TomoSim: Simulation of Filamentous Cryo-Electron Tomograms

Peter Scheible 1, Salim Sazzed 1, Jing He 1, Willy Wriggers 2
PMCID: PMC10338425  NIHMSID: NIHMS1823577  PMID: 37448648

Abstract

As automated filament tracing algorithms in cryo-electron tomography (cryo-ET) continue to improve, the validation of these approaches has become more incumbent. Having a known ground truth on which to base predictions is crucial to reliably test predicted cytoskeletal filaments because the detailed structure of the filaments in experimental tomograms is obscured by a low resolution, as well as by noise and missing Fourier space wedge artifacts. We present a software tool for the realistic simulation of tomographic maps (TomoSim) based on a known filament trace. The parameters of the simulated map are automatically matched to those of a corresponding experimental map. We describe the computational details of the first prototype of our approach, which includes wedge masking in Fourier space, noise color, and signal-to-noise matching. We also discuss current and potential future applications of the approach in the validation of concurrent filament tracing methods in cryo-ET.

I. INTRODUCTION

The 3D structure of biological cells and that of the supramolecular complexes within them can be imaged in an electron microscope. The sample is rapidly cooled into a frozen-hydrated (vitrified) state that solidifies the specimen while preventing destructive ice crystallization. A limited tilt series at a low electron dose is applied in cryo-electron tomography (cryo-ET) to obtain a 3D reconstruction of the specimen, albeit at a low (3–5 nm) resolution and in the presence of noise and other image processing artifacts [1]. Given that there is an enormous amount of information present in cryo-ET reconstructions, manually performing such a segmentation of subcellular features is highly labor intensive [1]. In the last decade, we have developed a workflow consisting of several tools for automatically segmenting filament cryo-ET tomograms, including denoising, local normalization, feature detection, and tracing [25].

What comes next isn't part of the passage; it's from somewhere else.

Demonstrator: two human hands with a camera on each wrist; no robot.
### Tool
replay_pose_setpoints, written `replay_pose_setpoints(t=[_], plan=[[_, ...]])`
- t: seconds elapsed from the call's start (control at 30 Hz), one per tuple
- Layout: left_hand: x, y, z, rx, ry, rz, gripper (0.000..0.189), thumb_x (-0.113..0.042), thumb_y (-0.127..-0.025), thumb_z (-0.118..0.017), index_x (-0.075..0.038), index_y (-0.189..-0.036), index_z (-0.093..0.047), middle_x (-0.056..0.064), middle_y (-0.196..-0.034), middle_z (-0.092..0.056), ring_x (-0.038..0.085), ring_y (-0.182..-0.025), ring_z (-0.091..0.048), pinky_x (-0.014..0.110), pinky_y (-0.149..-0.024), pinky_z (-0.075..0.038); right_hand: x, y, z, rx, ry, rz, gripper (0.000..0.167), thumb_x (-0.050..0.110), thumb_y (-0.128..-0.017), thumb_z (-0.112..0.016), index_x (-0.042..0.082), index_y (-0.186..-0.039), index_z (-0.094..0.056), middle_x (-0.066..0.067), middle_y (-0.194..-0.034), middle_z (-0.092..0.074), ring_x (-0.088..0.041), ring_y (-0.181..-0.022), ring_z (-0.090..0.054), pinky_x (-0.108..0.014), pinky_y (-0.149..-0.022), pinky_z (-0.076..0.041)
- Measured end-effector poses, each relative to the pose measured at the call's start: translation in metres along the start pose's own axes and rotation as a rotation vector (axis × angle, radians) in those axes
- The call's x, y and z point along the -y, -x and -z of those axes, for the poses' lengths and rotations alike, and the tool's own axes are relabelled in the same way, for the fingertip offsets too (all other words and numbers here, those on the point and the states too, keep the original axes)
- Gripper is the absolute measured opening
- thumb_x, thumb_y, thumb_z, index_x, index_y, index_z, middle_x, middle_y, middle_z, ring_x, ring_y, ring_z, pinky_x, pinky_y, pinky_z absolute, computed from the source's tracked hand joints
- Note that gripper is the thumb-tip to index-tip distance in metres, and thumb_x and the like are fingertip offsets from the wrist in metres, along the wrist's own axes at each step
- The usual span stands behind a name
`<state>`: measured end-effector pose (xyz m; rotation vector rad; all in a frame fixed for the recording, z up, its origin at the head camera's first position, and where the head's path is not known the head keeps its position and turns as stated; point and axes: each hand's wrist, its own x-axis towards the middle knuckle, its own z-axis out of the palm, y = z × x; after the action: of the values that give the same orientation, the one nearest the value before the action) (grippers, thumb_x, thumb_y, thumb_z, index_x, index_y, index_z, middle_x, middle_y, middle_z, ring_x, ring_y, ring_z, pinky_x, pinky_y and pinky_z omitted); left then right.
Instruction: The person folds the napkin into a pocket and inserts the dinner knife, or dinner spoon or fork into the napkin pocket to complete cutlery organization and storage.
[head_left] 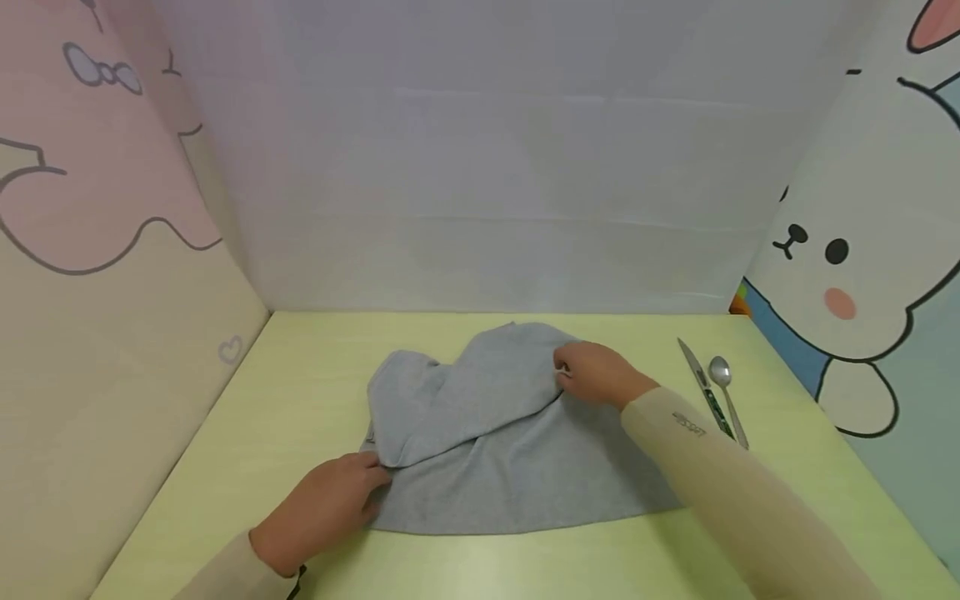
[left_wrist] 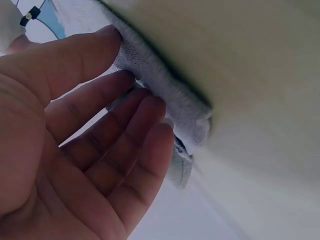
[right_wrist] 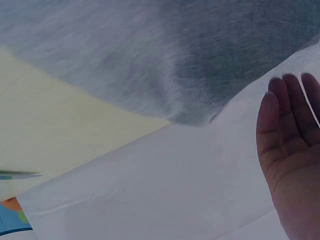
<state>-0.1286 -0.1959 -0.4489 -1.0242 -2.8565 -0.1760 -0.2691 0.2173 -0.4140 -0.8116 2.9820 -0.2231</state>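
A grey cloth [head_left: 525, 467] lies on the yellow table, its upper layer [head_left: 457, 392] folded loosely over the lower one and bunched at the back. My left hand [head_left: 330, 504] is at the cloth's left edge. In the left wrist view its fingers [left_wrist: 145, 150] are loosely bent, with the cloth edge [left_wrist: 185, 110] right by their tips. Near the right end of the fold is my right hand [head_left: 600, 372], its fingers bent in the head view. The right wrist view shows that hand [right_wrist: 295, 145] with relaxed fingers beside the raised cloth [right_wrist: 150, 60], nothing between them.
To the right of the cloth lie a knife [head_left: 705, 385] with a patterned handle and a spoon [head_left: 726, 392]. White sheeting [head_left: 487, 192] rises at the back. Walls with cartoon drawings stand left and right [head_left: 862, 250] of the table [head_left: 247, 433].
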Motion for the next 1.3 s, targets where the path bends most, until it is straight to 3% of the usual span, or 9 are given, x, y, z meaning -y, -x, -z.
replay_pose_setpoints(t=[0.07, 0.17, 0.27, 0.37, 0.5, 0.7, 0.97, 1.2, 1.3], plan=[[0.000, -0.001, -0.002, 0.014, 0.014, 0.002, 0.025, -0.007, -0.076, -0.086, -0.010, -0.098, -0.073, -0.006, -0.094, -0.058, 0.016, -0.088, -0.061, 0.034, -0.075, -0.054, 0.005, -0.014, -0.002, -0.003, -0.004, -0.009, 0.018, 0.016, -0.104, -0.060, 0.005, -0.116, -0.068, -0.008, -0.111, -0.066, -0.026, -0.100, -0.064, -0.044, -0.088, -0.052], [0.000, -0.003, -0.003, 0.015, 0.017, -0.015, 0.030, -0.005, -0.076, -0.087, -0.008, -0.103, -0.073, -0.004, -0.101, -0.060, 0.019, -0.094, -0.061, 0.034, -0.080, -0.054, 0.011, -0.032, -0.005, 0.038, -0.005, -0.020, 0.035, 0.019, -0.105, -0.058, 0.004, -0.135, -0.062, -0.014, -0.134, -0.061, -0.033, -0.126, -0.057, -0.049, -0.104, -0.046], [0.000, -0.005, -0.004, 0.004, 0.016, -0.041, 0.031, -0.003, -0.076, -0.086, -0.006, -0.105, -0.074, -0.001, -0.108, -0.062, 0.021, -0.099, -0.061, 0.035, -0.085, -0.054, 0.013, -0.047, -0.011, 0.140, -0.042, -0.023, 0.048, 0.025, -0.107, -0.050, 0.007, -0.152, -0.050, -0.015, -0.155, -0.047, -0.034, -0.145, -0.041, -0.049, -0.117, -0.033], [-0.001, -0.007, -0.003, 0.006, 0.017, -0.055, 0.029, 0.000, -0.077, -0.083, -0.007, -0.103, -0.074, -0.001, -0.111, -0.063, 0.022, -0.101, -0.060, 0.036, -0.087, -0.054, 0.012, -0.058, -0.017, 0.247, -0.090, -0.039, 0.054, 0.030, -0.109, -0.039, 0.012, -0.160, -0.039, -0.013, -0.165, -0.032, -0.032, -0.153, -0.027, -0.047, -0.123, -0.022], [-0.003, -0.009, 0.000, 0.024, 0.006, -0.052, 0.023, -0.001, -0.079, -0.082, -0.007, -0.100, -0.074, -0.002, -0.106, -0.061, 0.020, -0.097, -0.059, 0.034, -0.084, -0.053, 0.004, -0.064, -0.019, 0.304, -0.127, -0.086, 0.055, 0.032, -0.110, -0.030, 0.013, -0.162, -0.034, -0.014, -0.168, -0.024, -0.032, -0.155, -0.019, -0.048, -0.124, -0.017], [-0.005, -0.008, 0.003, 0.045, -0.015, -0.026, 0.020, -0.001, -0.079, -0.082, -0.007, -0.098, -0.075, -0.001, -0.101, -0.062, 0.021, -0.094, -0.060, 0.033, -0.083, -0.054, -0.013, -0.061, -0.014, 0.328, -0.152, -0.162, 0.057, 0.032, -0.110, -0.026, 0.013, -0.163, -0.030, -0.015, -0.170, -0.018, -0.034, -0.156, -0.014, -0.052, -0.124, -0.015], [-0.010, -0.005, 0.005, 0.116, 0.001, 0.029, 0.024, -0.004, -0.078, -0.085, -0.006, -0.100, -0.076, 0.000, -0.098, -0.063, 0.021, -0.091, -0.059, 0.034, -0.082, -0.054, -0.040, -0.052, -0.017, 0.288, -0.151, -0.296, 0.061, 0.034, -0.109, -0.024, 0.003, -0.162, -0.026, -0.025, -0.168, -0.015, -0.042, -0.154, -0.013, -0.055, -0.123, -0.014], [-0.009, 0.004, 0.004, 0.110, -0.011, 0.026, 0.023, -0.004, -0.073, -0.086, -0.009, -0.091, -0.073, -0.005, -0.086, -0.056, 0.018, -0.080, -0.055, 0.032, -0.072, -0.052, -0.059, -0.039, -0.017, 0.246, -0.098, -0.336, 0.064, 0.033, -0.108, -0.025, -0.006, -0.159, -0.028, -0.031, -0.163, -0.022, -0.046, -0.152, -0.018, -0.056, -0.122, -0.018], [-0.008, 0.008, 0.006, 0.137, 0.016, 0.027, 0.022, -0.005, -0.072, -0.086, -0.010, -0.089, -0.073, -0.007, -0.082, -0.051, 0.015, -0.076, -0.052, 0.032, -0.070, -0.051, -0.066, -0.034, -0.018, 0.247, -0.102, -0.345, 0.064, 0.035, -0.110, -0.024, -0.006, -0.159, -0.027, -0.032, -0.163, -0.020, -0.048, -0.151, -0.016, -0.058, -0.121, -0.016]])
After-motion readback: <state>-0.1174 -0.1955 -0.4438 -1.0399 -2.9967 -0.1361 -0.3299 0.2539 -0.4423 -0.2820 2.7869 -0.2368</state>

When individual actin filaments are well separated and randomly oriented, VolTrac [2] finds the seed locations of filaments with a genetic algorithm-based search of a population of cylindrical templates, followed by bi-directional tracing using the same templates. On the other hand, when filaments form dense hexagonally packed bundles, BundleTrac [3] can detect filaments using hexagonal filament bundle templates. Our constrained deconvolution approach [4] is unique, as it re-interprets the tomogram to correspond to the most likely model that best explains the data given the noise and missing wedge artifacts that arise because of the limited tilt series view directions.

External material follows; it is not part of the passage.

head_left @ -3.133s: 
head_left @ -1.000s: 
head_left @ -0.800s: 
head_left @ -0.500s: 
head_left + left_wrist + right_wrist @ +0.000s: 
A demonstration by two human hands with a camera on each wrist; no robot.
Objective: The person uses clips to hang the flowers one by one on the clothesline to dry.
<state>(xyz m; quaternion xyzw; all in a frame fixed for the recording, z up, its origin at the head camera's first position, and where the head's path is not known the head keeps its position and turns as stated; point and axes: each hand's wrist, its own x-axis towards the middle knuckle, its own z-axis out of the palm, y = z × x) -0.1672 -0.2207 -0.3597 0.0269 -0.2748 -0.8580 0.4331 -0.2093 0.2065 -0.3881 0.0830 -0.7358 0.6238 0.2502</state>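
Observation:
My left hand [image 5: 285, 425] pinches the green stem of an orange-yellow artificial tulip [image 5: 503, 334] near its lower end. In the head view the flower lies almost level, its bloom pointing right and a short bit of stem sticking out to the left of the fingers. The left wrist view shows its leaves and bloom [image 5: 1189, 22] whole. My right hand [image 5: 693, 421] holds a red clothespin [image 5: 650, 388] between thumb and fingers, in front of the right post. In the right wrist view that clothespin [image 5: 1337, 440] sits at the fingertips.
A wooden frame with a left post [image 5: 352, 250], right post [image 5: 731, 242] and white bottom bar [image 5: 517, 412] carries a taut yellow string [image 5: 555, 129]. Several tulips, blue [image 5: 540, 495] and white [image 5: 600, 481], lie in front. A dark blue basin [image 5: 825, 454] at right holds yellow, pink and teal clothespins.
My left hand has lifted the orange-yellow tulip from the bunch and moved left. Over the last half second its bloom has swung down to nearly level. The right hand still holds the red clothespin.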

The taper region of hair cell stereocilia [1,4], however, is challenging. Here, individual filaments can deviate from the dominant direction of a regular bundle, but they remain densely packed. For this application, we developed a new dynamic programming approach in the accompanying workshop paper [6].

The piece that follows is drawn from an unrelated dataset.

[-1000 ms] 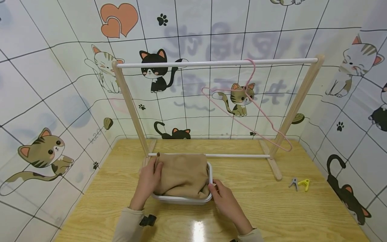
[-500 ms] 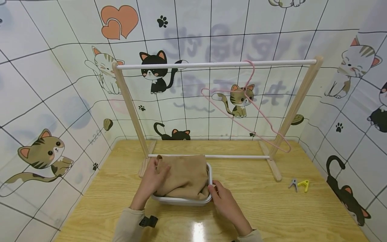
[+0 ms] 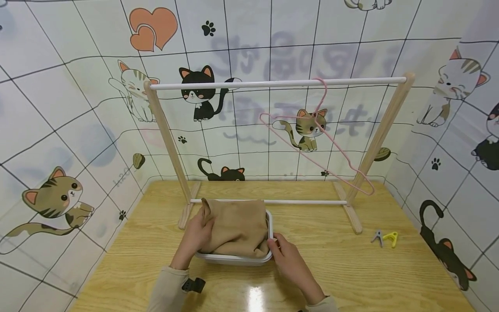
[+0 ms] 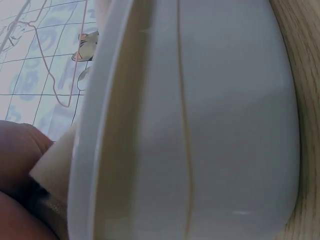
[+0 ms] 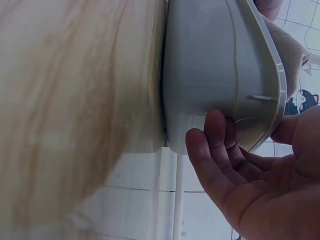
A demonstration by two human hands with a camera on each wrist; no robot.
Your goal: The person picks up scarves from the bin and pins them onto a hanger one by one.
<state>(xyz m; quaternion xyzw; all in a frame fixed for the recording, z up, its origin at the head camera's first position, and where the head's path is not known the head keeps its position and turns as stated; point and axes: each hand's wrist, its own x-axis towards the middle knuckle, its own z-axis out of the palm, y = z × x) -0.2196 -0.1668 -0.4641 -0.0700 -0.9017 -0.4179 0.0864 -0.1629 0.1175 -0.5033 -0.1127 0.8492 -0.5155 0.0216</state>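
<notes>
A folded brown cloth (image 3: 239,223) fills a white plastic basin (image 3: 238,261) on the table. My left hand (image 3: 196,236) pinches the cloth's left edge, where a corner stands up above the fingers. In the left wrist view, that cloth (image 4: 59,162) shows between thumb and finger of the left hand (image 4: 22,150), just past the basin's rim. My right hand (image 3: 287,259) holds the basin at its right side. Seen from the right wrist, the right hand's thumb lies at the rim and its fingertips (image 5: 198,142) curl against the basin's outer wall (image 5: 200,65).
Behind the basin stands a wooden drying rack with a white top bar (image 3: 249,84) and a lower bar (image 3: 306,202). From the top bar hangs a pink hanger (image 3: 317,117). A grey clothespin (image 3: 378,237) and a yellow clothespin (image 3: 391,238) lie at the table's right.
My left fingers have shifted on the cloth's left edge, and its corner now stands up a little more. The right hand and the basin have stayed in place.
</notes>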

Automated filament segmentation in tomograms of frozen-hydrated cells compares well with manual segmentation by expert users. However, we see a need to evaluate various segmentation approaches on realistically simulated cryo-ET maps that can provide a ground truth for the validation.

Comparing the various tracing methods available (i.e., manual, VolTrac, BundleTrac, constrained deconvolution, and dynamic programming), we can identify notable similarities [1,4], but concretely determining and comparing their accuracies are difficult without a quantitative ground truth for the tomograms. Thus, utilizing a simulated cryo-ET pipeline for the generation of synthetic ground truths of complex cellular structures would be of great significance.

Specifically, we were interested in creating simulated tomograms that would mimic the cytoskeletal filament densities used in applications of our filament tracing methods. The main purpose of the present study was to evaluate the accuracy of the new dynamic programming tracing approach described in the accompanying workshop paper [6]. However, the TomoSim tool can also be of general utility in the validation of the other filament tracing methods that we and other laboratories have developed. In Figure 1, we provide an overview of the algorithmic approach that will be explained in the following section.

Fig. 1.

Fig. 1.

TomoSim workflow

II. METHOD

The process for tomogram simulation begins with a reference (ground truth) tracing of filament structures. structures. The ground truth tracing can be internally generated in software (e.g., to generate a symmetry-related hexagonal bundle), or it can be imported from an external manual tracing or from a third-party automated tracing algorithm. If the ground truth is imported from an external file, a corresponding experimentally reconstructed filament bundle map is also assumed to be available; it can be used for matching the dimensions, voxel spacing, and noise parameters of the simulated map. This is the scenario we explore in the following.

In the demonstration shown in Figure 2, we use an external manual tracing [1] of an actin filament bundle from the stereocilia taper region as ground truth. In the current prototype software, we support the UCSF Chimera .cmm format containing markers and links [7]. The filament trace file is parsed by reading the coordinates and numeric IDs of each marker (position of the filament trace sampling point) and the two IDs for each link (the connectivity or pseudobond between each marker). The parsed markers are then separated into their filaments based on the connectivity of the markers using the link data.

Fig. 2.

Fig. 2.

A demonstration of each of the stages of the TomoSim approach. (a) Manually traced [1] ground truth (piecewise linear rendering). (b) Cubic spline interpolated ground truth trace. (c) Volumized ground truth trace. (d) Filament map with noise added. (e) Y-slice of the filament map with noise added. (f) Y-slice of the filament map after missing wedge simulation.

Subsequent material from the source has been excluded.